Update March 7, 2013

Added to the Q&A section --- Q: How long will the upgrade take? How long will my VM be down?

Update October 17, 2014

Added information about Guest Agent updates. Thanks to my colleague Anurag Sharma for this idea.

------------

Roughly once per month Microsoft releases a new Guest OS version for Windows Azure PaaS VMs. The exact schedule varies and the historic trend can be seen at https://msdn.microsoft.com/en-us/library/windowsazure/ee924680.aspx. During this rollout the Window Azure Fabric Controller will do two passes through all of the datacenters. There is also a periodic update of the Azure guest agent that runs inside of your VM.
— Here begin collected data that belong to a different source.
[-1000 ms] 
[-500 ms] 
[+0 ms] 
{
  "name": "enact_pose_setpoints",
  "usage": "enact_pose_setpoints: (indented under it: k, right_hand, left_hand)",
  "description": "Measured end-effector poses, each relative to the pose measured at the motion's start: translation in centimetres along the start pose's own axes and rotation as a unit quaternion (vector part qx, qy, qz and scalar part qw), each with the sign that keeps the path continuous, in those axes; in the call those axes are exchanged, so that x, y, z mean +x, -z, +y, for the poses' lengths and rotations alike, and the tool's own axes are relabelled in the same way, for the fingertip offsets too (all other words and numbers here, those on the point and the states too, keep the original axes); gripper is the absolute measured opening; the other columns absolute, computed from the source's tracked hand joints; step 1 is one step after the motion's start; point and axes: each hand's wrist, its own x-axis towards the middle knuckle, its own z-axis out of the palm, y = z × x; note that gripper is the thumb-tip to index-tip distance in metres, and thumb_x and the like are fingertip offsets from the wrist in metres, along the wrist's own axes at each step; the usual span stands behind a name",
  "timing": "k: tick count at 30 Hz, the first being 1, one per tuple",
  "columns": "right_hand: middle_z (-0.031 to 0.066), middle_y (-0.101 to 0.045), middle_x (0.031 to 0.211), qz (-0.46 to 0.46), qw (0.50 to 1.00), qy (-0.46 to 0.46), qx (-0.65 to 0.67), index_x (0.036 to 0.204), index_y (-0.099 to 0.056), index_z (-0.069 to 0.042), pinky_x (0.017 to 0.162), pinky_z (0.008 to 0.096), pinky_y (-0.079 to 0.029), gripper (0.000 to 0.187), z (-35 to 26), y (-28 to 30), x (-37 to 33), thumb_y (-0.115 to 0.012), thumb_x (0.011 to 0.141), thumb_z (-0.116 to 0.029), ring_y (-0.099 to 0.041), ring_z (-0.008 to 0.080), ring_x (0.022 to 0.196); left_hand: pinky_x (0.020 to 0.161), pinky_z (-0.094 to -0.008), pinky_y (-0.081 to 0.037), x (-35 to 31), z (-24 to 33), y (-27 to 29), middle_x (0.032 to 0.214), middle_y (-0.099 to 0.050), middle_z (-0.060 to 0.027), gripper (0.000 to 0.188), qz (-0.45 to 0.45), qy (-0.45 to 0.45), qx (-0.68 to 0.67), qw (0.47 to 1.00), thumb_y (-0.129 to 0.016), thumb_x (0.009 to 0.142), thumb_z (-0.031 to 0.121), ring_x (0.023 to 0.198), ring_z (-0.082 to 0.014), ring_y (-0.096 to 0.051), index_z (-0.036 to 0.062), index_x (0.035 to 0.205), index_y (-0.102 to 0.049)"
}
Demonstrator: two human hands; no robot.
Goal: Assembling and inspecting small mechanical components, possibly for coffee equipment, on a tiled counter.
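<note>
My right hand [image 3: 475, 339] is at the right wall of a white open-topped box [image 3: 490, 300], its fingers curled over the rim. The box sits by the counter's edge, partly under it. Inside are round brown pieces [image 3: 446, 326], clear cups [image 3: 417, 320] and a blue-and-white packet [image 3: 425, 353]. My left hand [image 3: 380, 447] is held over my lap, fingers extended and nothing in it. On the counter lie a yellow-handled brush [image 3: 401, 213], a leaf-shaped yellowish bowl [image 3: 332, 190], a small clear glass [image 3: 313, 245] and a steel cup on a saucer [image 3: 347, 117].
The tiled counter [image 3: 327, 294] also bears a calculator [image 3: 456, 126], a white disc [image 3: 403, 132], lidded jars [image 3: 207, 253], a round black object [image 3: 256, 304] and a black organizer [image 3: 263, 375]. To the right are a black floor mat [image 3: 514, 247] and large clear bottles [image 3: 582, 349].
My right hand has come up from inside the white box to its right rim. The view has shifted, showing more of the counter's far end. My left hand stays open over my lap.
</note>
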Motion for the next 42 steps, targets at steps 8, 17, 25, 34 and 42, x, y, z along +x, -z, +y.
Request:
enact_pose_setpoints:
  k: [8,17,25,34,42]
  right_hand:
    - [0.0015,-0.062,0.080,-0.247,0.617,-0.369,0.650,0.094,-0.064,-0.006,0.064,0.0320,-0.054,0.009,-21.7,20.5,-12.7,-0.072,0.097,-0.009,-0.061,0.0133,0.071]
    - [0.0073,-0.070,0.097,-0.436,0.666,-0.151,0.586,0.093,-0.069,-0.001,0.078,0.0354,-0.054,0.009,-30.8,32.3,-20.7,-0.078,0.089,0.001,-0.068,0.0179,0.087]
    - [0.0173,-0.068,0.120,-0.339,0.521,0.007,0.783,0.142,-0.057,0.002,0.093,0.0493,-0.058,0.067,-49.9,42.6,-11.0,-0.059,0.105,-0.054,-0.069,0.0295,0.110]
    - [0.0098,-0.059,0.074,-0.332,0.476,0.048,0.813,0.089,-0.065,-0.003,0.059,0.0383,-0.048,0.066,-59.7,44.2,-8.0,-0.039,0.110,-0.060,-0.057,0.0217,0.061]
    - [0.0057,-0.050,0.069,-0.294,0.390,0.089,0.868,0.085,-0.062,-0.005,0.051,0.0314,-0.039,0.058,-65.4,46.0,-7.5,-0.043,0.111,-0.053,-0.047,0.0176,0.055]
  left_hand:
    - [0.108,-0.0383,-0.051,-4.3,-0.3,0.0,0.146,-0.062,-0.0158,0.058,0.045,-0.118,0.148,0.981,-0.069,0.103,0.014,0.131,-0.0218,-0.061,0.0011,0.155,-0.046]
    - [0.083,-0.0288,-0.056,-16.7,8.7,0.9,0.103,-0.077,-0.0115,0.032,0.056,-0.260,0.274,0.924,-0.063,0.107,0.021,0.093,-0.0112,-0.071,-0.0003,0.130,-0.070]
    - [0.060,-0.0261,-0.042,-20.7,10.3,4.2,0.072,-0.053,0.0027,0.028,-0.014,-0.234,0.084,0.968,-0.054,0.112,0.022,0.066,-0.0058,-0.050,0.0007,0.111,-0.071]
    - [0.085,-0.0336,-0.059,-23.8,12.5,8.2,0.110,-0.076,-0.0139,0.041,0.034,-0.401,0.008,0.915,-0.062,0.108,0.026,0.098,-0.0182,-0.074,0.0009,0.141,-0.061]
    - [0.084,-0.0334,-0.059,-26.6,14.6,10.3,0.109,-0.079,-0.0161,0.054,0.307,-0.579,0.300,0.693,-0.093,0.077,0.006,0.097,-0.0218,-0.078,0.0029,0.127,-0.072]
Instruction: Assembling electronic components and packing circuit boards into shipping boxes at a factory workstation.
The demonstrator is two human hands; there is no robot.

Host OS. The first pass will upgrade the Host OS. The host OS reboots instances and the fabric controller ensures that only instances from one upgrade domain at a time will be rebooted. During this reboot, your role instances will go through the standard shutdown process and the RoleEnvironment.OnStop event will be raised to give you a chance to gracefully shut down the instance. The Host OS update can take several days for the fabric to coordinate the upgrades across all of the different hosted services and upgrade domains within a datacenter. It is not uncommon for different instances of your deployment to be updated several hours apart from each other.
Guest OS. Once the Host OS has finished upgrading across the datacenter then the Guest OS will be upgraded for services which are configured to use automatic Guest OS versions and this upgrade will proceed using standard upgrade domain rules for your service. Your VM will be rebooted and the Windows Partition (the D drive) will be reimaged with the upgraded OS. The Guest OS update process is much faster than the Host OS update since the fabric only has to coordinate the update within your hosted service and your upgrade domains. The duration of the Guest OS update process for your service will largely depend on how many instances you have, how many upgrade domains you have, and how long your service takes to shut down (Stopping/OnStop events) and start up (startup tasks and OnStart event).
Guest Agent. The Azure guest agent is updated on a roughly monthly basis. When the guest agent is updated the host process running your role (typically WaWorkerHost or WaWebHost) will be gracefully shutdown, then the guest agent will update itself, then the host process will start again. See https://blogs.msdn.com/b/kwill/archive/2011/05/05/windows-azure-role-architecture.aspx for more information about the guest agent process and how it interacts with your service.

Mark Russinovich has a great blog post which describes the Host OS upgrade process - https://blogs.technet.com/b/markrussinovich/archive/2012/08/22/3515679.aspx.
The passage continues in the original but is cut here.